A Genève, le brasseur Thibaut Vibert y croit. «Il reste encore des parts de marché à aller chercher. Les brasseries indépendantes représentent moins de 5% de la consommation de bière en Suisse. Il faut lutter contre les stratégies mises en place par les grandes entreprises de bière pour nous fermer le marché. La lassitude vis-à-vis des produits locaux, je n’y crois pas.» Pour lui, il faut continuer à sensibiliser le public en passant des accords avec les restaurateurs et les administrations publiques pour qu’ils proposent les produits du terroir. «Les 13 brasseurs de notre association représentent plus d’une cinquantaine de bières différentes. Ce sont autant de goûts et de saveurs que les Genevois découvrent peu à peu.»
Lancées par Prométerre, les boutiques de produits du terroir de Terre Vaudoise n’existent plus. Début 2023, l’association professionnelle a dû se résoudre à les fermer, constatant l’impossibilité de rentabiliser ces points de vente. «Après une embellie due à l’engouement pour les produits de proximité durant la période covid, le retour aux anciennes habitudes de consommation a été rapide», indiquait-elle sur son site, regrettant un «fossé entre les discours des consommateurs et la réalité des habitudes d’achat».

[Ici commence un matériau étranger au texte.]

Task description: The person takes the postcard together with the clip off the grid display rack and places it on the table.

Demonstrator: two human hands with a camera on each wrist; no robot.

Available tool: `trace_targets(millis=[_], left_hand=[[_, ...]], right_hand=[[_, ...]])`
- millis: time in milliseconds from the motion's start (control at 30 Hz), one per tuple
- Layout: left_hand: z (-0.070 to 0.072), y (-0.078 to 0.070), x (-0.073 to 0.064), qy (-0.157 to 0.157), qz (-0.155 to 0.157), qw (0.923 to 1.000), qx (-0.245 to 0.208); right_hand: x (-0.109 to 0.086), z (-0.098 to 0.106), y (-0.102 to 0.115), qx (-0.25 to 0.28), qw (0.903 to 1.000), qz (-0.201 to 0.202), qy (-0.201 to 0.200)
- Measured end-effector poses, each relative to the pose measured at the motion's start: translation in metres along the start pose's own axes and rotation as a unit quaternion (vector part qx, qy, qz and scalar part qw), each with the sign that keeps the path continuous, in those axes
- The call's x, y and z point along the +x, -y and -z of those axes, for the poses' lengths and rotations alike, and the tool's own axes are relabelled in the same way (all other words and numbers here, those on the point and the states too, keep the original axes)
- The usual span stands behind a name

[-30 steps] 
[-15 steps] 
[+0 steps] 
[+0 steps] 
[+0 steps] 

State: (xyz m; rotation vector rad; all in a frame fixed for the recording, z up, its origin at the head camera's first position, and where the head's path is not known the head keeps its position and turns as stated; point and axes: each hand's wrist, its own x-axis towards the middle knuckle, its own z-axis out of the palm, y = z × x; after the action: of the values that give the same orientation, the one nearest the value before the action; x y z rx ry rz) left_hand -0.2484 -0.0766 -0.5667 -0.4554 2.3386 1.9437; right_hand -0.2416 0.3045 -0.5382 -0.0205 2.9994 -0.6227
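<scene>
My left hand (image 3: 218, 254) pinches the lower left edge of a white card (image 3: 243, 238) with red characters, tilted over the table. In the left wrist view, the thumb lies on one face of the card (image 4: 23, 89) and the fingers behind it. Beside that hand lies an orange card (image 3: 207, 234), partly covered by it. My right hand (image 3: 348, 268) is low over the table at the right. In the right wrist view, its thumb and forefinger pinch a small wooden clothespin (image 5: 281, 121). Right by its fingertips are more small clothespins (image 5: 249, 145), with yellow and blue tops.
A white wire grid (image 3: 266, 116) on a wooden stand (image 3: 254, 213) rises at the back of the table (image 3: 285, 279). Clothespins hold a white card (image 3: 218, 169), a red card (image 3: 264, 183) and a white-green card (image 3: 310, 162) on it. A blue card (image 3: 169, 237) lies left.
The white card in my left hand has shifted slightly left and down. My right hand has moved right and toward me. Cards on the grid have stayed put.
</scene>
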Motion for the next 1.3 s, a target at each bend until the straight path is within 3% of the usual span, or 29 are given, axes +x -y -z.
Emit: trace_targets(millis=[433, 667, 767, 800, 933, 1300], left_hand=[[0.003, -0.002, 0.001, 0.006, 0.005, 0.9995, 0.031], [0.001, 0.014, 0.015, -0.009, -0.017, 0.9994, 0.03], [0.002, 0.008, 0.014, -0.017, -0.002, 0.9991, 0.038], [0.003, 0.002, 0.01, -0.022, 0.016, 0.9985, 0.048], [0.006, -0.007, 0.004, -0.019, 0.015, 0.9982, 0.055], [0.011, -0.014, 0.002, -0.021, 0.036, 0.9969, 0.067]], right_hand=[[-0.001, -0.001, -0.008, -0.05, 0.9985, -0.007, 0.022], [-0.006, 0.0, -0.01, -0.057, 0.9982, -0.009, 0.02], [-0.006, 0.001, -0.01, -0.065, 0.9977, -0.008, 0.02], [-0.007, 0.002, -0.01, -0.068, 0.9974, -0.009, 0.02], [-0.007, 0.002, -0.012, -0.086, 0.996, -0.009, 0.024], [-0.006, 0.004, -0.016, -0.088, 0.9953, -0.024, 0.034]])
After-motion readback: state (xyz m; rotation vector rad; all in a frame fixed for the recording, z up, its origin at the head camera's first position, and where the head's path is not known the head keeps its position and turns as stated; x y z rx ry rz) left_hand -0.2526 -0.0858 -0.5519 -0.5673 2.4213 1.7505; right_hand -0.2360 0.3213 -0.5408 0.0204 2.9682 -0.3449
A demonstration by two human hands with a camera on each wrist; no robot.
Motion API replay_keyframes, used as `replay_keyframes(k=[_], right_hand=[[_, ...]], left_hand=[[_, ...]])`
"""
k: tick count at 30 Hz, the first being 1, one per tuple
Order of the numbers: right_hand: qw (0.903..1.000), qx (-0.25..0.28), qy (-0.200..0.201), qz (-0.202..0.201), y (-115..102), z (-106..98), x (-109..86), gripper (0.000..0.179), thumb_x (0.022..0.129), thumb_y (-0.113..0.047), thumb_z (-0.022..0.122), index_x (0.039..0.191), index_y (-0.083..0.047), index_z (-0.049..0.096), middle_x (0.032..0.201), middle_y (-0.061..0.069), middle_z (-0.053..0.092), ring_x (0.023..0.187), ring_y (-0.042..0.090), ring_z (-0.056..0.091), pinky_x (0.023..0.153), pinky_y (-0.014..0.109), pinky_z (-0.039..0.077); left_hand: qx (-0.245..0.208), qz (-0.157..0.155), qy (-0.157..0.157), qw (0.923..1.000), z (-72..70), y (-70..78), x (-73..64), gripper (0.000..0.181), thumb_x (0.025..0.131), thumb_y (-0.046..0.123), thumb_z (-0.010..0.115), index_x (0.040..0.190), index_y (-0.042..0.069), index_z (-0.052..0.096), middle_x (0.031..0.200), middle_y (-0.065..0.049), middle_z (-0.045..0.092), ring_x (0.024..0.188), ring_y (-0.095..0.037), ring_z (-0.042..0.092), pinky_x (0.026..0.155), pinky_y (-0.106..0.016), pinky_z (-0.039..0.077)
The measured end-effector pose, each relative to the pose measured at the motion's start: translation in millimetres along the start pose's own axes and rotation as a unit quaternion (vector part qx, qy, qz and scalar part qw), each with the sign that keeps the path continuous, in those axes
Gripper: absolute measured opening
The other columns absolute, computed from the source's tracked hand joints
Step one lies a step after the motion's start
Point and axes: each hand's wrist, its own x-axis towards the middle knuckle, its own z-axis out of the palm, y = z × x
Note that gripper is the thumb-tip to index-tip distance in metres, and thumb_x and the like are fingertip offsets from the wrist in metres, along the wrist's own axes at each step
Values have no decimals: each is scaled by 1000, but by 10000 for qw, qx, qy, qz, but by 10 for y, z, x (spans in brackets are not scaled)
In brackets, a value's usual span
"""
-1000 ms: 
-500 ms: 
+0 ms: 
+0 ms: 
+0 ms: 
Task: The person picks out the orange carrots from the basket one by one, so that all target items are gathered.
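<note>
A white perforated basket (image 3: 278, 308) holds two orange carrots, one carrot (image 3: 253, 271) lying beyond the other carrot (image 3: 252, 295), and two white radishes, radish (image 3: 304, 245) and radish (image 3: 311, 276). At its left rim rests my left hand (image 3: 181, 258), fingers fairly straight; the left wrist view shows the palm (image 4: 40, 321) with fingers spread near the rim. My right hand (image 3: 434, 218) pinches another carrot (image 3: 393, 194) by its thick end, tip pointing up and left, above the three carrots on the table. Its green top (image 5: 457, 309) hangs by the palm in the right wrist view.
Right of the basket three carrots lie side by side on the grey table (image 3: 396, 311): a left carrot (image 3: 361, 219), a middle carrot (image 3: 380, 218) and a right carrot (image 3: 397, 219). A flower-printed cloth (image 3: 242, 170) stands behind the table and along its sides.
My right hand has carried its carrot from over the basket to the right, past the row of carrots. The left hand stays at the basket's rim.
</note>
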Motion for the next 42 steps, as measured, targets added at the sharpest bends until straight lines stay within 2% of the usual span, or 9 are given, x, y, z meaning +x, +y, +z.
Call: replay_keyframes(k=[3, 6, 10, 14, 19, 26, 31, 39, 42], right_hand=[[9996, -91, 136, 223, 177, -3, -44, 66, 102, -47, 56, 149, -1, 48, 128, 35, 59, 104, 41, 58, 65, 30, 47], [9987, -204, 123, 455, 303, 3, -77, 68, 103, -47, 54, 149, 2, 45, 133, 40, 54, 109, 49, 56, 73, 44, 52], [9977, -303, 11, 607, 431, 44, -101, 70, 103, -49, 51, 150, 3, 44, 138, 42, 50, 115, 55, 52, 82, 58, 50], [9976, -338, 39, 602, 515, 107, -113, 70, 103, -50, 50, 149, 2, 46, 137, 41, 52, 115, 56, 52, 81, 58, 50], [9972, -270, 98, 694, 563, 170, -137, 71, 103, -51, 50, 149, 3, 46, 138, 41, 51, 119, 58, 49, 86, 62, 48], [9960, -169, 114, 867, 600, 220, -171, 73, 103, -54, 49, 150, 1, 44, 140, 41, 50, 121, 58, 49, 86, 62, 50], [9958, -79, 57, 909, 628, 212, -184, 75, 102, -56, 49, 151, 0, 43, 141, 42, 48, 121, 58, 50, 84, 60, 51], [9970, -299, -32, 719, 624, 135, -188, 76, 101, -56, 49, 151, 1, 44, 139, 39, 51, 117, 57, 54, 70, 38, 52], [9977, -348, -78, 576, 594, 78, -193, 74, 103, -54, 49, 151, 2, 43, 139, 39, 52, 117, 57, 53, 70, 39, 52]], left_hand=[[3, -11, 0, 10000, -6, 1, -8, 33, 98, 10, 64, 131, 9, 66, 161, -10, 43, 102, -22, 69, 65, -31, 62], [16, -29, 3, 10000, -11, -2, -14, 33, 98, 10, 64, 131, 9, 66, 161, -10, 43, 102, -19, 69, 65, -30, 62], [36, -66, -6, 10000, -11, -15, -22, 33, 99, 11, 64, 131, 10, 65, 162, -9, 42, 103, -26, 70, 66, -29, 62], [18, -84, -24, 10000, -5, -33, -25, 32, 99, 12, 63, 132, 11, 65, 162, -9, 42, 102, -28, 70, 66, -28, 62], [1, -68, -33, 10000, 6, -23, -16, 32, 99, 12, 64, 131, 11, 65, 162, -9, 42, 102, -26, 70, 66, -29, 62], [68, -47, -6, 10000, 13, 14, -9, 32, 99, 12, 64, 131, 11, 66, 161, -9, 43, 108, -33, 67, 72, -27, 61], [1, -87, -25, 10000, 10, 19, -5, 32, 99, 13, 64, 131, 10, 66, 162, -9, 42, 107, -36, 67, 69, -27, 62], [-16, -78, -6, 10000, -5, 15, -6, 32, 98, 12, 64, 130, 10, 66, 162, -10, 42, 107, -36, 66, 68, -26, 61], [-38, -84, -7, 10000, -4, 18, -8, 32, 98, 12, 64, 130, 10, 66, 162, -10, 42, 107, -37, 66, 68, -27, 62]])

En outre, le brasseur cite l’importance de s’allier pour donner plus de visibilité et gagner en efficacité dans des domaines alternatifs comme le sien. «Avec notre association, nous tirons tous à la même corde. Nous avons construit un circuit court, de la terre à l’assiette, avec une malterie à Satigny approvisionnant les brasseries locales.» Du côté de Prométerre, on continue à mettre en valeur les produits du canton de Vaud au travers de deux initiatives: un service de traiteur et la gestion du restaurant du parlement vaudois La Buvette. Nicolas Inglard relève aussi quelques succès, comme celui de La Petite Epicerie et ses 14 points de vente autonomes en Suisse romande. «Cette vente de produits frais et locaux 24 h/24 répond à une vraie demande dans les zones rurales.»